## EXERCISE PROMPT
Return every line below exactly, without dropping any.

## RECORDED INFORMATION
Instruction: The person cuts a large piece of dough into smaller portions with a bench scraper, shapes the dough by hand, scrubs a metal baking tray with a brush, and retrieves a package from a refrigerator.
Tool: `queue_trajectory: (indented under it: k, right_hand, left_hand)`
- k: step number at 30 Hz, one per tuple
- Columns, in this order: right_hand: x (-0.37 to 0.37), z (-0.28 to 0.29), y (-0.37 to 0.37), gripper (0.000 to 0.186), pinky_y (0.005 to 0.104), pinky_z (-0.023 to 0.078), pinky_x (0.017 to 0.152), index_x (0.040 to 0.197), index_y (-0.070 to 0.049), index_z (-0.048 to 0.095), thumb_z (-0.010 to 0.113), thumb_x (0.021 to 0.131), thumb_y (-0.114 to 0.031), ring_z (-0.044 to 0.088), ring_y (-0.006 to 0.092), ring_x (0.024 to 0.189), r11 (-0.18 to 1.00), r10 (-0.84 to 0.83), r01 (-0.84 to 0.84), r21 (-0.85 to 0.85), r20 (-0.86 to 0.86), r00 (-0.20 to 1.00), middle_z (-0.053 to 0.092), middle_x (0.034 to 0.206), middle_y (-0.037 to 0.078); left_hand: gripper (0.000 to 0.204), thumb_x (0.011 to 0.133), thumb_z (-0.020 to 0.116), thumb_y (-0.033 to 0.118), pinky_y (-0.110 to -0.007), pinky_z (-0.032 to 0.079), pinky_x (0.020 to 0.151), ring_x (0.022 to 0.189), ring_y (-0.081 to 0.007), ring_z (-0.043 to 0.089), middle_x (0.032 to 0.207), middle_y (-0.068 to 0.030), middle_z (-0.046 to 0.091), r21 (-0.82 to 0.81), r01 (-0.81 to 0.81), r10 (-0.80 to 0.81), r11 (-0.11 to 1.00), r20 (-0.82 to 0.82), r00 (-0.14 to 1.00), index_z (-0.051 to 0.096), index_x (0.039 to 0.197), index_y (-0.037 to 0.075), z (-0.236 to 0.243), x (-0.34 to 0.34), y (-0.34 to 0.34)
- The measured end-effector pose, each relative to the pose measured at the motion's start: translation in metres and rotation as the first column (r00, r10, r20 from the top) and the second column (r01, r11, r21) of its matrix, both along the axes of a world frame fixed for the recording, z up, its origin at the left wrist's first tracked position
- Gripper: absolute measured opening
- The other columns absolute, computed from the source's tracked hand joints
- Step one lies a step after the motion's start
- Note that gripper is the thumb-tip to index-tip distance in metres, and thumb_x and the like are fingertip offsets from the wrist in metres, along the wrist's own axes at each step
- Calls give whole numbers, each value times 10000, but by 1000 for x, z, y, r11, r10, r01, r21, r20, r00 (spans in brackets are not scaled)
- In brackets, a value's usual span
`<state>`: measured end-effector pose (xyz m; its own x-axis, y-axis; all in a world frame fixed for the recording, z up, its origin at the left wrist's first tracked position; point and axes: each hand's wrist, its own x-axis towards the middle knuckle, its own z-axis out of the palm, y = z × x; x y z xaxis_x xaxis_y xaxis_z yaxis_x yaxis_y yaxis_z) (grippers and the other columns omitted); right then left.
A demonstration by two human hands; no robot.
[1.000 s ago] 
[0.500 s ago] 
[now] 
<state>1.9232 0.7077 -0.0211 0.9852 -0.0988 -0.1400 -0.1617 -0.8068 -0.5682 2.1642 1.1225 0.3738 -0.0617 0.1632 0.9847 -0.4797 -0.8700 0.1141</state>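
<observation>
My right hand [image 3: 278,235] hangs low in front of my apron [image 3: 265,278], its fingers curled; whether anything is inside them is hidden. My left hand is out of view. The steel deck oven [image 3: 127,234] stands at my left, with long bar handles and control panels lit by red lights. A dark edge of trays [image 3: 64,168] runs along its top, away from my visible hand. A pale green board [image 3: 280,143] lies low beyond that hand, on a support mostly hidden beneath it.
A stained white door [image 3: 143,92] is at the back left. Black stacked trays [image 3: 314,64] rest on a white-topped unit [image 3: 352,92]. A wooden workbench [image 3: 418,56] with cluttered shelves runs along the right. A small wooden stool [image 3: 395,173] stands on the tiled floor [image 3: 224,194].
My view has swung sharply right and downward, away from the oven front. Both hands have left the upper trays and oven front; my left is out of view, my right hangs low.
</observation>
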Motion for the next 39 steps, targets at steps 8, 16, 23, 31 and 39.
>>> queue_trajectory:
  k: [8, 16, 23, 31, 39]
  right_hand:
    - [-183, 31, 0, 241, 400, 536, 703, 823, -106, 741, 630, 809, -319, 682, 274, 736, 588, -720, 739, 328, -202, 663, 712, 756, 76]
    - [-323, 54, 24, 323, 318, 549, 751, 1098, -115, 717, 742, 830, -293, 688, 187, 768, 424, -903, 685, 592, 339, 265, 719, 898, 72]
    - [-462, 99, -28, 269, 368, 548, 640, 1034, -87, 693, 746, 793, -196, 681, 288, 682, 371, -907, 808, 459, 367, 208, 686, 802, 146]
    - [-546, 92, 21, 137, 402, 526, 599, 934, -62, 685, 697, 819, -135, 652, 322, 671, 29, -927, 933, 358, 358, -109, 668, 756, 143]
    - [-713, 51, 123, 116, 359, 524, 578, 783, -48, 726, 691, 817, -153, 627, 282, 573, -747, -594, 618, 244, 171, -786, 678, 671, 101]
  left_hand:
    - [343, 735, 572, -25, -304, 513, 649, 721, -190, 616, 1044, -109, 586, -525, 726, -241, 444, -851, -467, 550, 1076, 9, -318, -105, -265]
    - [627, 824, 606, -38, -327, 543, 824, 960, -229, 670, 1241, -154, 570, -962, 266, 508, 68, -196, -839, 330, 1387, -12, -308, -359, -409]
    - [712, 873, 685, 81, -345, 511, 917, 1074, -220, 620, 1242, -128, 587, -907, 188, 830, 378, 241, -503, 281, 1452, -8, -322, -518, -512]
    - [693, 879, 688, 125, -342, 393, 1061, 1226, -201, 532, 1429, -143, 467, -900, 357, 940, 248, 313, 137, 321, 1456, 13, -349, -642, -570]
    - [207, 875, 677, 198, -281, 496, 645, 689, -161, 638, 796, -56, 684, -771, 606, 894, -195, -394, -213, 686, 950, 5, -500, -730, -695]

## YOUR RESPONSE
Instruction: The person cuts a large piece of dough into smaller portions with a bench scraper, shapes the dough by hand, scrubs a metal baking tray with a brush, and retrieves a package from a refrigerator.
Tool: `queue_trajectory: (indented under it: k, right_hand, left_hand)`
- k: step number at 30 Hz, one per tuple
- Columns, in this order: right_hand: x (-0.37 to 0.37), z (-0.28 to 0.29), y (-0.37 to 0.37), gripper (0.000 to 0.186), pinky_y (0.005 to 0.104), pinky_z (-0.023 to 0.078), pinky_x (0.017 to 0.152), index_x (0.040 to 0.197), index_y (-0.070 to 0.049), index_z (-0.048 to 0.095), thumb_z (-0.010 to 0.113), thumb_x (0.021 to 0.131), thumb_y (-0.114 to 0.031), ring_z (-0.044 to 0.088), ring_y (-0.006 to 0.092), ring_x (0.024 to 0.189), r11 (-0.18 to 1.00), r10 (-0.84 to 0.83), r01 (-0.84 to 0.84), r21 (-0.85 to 0.85), r20 (-0.86 to 0.86), r00 (-0.20 to 1.00), middle_z (-0.053 to 0.092), middle_x (0.034 to 0.206), middle_y (-0.037 to 0.078); left_hand: gripper (0.000 to 0.204), thumb_x (0.011 to 0.133), thumb_z (-0.020 to 0.116), thumb_y (-0.033 to 0.118), pinky_y (-0.110 to -0.007), pinky_z (-0.032 to 0.079), pinky_x (0.020 to 0.151), ring_x (0.022 to 0.189), ring_y (-0.081 to 0.007), ring_z (-0.043 to 0.089), middle_x (0.032 to 0.207), middle_y (-0.068 to 0.030), middle_z (-0.046 to 0.091), r21 (-0.82 to 0.81), r01 (-0.81 to 0.81), r10 (-0.80 to 0.81), r11 (-0.11 to 1.00), r20 (-0.82 to 0.82), r00 (-0.14 to 1.00), index_z (-0.051 to 0.096), index_x (0.039 to 0.197), index_y (-0.037 to 0.075), z (-0.236 to 0.243), x (-0.34 to 0.34), y (-0.34 to 0.34)
- The measured end-effector pose, each relative to the pose measured at the motion's start: translation in metres and rotation as the first column (r00, r10, r20 from the top) and the second column (r01, r11, r21) of its matrix, both along the axes of a world frame fixed for the recording, z up, its origin at the left wrist's first tracked position
- Gripper: absolute measured opening
- The other columns absolute, computed from the source's tracked hand joints
- Step one lies a step after the motion's start
- Note that gripper is the thumb-tip to index-tip distance in metres, and thumb_x and the like are fingertip offsets from the wrist in metres, along the wrist's own axes at each step
- Calls give whole numbers, each value times 10000, but by 1000 for x, z, y, r11, r10, r01, r21, r20, r00 (spans in brackets are not scaled)
- In brackets, a value's usual span
`<state>`: measured end-effector pose (xyz m; its own x-axis, y-axis; all in a world frame fixed for the recording, z up, its origin at the left wrist's first tracked position; point and axes: each hand's wrist, its own x-axis towards the middle knuckle, its own z-axis out of the palm, y = z × x; x y z xaxis_x xaxis_y xaxis_z yaxis_x yaxis_y yaxis_z) (grippers and the other columns omitted); right then left.
A demonstration by two human hands; no robot.
[1.000 s ago] 
[0.500 s ago] 
[now] 
<state>1.9232 0.7077 -0.0211 0.9852 -0.0988 -0.1400 -0.1617 -0.8068 -0.5682 2.1642 1.1225 0.3738 -0.0617 0.1632 0.9847 -0.4797 -0.8700 0.1141</state>
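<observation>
My right hand [image 3: 278,235] hangs low in front of my apron [image 3: 265,278], its fingers curled; whether anything is inside them is hidden. My left hand is out of view. The steel deck oven [image 3: 127,234] stands at my left, with long bar handles and control panels lit by red lights. A dark edge of trays [image 3: 64,168] runs along its top, away from my visible hand. A pale green board [image 3: 280,143] lies low beyond that hand, on a support mostly hidden beneath it.
A stained white door [image 3: 143,92] is at the back left. Black stacked trays [image 3: 314,64] rest on a white-topped unit [image 3: 352,92]. A wooden workbench [image 3: 418,56] with cluttered shelves runs along the right. A small wooden stool [image 3: 395,173] stands on the tiled floor [image 3: 224,194].
My view has swung sharply right and downward, away from the oven front. Both hands have left the upper trays and oven front; my left is out of view, my right hangs low.
</observation>
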Motion for the next 39 steps, targets at steps 8, 16, 23, 31 and 39.
>>> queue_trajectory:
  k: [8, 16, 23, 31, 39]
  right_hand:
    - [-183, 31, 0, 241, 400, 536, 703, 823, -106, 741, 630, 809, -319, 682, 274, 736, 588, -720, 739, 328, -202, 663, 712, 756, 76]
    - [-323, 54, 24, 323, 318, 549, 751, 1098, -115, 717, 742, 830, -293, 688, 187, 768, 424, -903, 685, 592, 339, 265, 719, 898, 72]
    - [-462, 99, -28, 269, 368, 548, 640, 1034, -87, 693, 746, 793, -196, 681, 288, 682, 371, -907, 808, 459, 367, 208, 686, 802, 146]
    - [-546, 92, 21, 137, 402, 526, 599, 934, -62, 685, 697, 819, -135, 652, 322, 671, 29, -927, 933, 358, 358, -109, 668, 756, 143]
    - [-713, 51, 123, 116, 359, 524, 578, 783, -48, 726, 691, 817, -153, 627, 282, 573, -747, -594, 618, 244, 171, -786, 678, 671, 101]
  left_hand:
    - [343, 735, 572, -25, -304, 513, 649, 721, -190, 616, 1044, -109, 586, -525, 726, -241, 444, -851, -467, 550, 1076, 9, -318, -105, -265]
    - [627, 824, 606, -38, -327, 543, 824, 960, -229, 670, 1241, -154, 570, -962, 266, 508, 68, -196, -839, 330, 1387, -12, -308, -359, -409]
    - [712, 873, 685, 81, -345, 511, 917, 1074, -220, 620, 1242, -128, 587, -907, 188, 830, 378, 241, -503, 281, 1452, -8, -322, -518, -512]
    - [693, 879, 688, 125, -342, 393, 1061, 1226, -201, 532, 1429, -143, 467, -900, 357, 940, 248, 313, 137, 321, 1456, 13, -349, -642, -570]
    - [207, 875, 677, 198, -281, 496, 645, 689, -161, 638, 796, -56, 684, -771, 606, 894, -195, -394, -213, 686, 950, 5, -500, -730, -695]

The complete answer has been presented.